The Board found good cause under 5 U.S.C. sect. 553(b) of the Administrative Procedure Act (APA) to waive notice of proposed rulemaking. The Board explains that the gift card provisions of the Credit Card Act are effective August 22, 2010, and the Gift Card Amendment delays this effective date only with respect to certain specified disclosure provisions. According to the Board, the time period remaining before August 22, 2010, does not provide sufficient time to prepare proposed regulations and publish them in the Federal Register; provide a reasonable period for interested parties to review the proposal and prepare comments; analyze the comments submitted; and prepare the final regulations and publish them in the Federal Register. Therefore, the Board finds that, with respect to this rulemaking, there is good cause to conclude that providing notice and an opportunity to comment within the timeframe mandated by Congress is impracticable. Even if the Board were able to technically comply with the notice-and-comment process required by sect. 553 within the allotted time, the Board believes that such a process would not comply with the purpose of the APA because interested parties would not have sufficient time to prepare well-researched comments and the Board would not have time to conduct a meaningful review and analysis of those comments. Furthermore, the Board notes that a notice-and-comment process would leave no time between the issuance of final regulations and August 22, 2010, for affected parties to adjust their procedures in order to comply. In contrast, the Board believes the adoption of an interim final rule enables the Board to provide guidance in advance of the effective date and provides affected parties with more time to comply with the statutory provisions.

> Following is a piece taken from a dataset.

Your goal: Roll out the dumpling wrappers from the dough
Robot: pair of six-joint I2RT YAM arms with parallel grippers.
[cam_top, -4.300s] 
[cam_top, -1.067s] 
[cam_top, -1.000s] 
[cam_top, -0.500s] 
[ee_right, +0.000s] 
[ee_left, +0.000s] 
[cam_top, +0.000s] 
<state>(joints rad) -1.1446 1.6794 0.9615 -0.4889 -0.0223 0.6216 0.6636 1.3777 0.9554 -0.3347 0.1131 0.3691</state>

Paperwork Reduction Act, 44 U.S.C. sections 3501-3520

The Board reviewed the interim final rule under the authority delegated to the Board by the Office of Management and Budget (OMB) and was assigned OMB control number is 7100–0200. The collection of information that is subject to the Paperwork Reduction Act by this interim final rule is found in 12 CFR part 205.

Statutory authorization for the rule

The Board states that section 401(d)(1) of the Credit Card Act directs the Board to prescribe rules to carry out the gift card requirements of the Credit Card Act. 15 U.S.C. sect. 1693b.

Executive Order No. 12,866 (Regulatory Planning and Review)

The Executive Order does not apply to independent regulatory agencies, such as the Federal Reserve System.

Executive Order No. 13,132 (Federalism)

The Executive Order does not apply to independent regulatory agencies, such as the Federal Reserve System.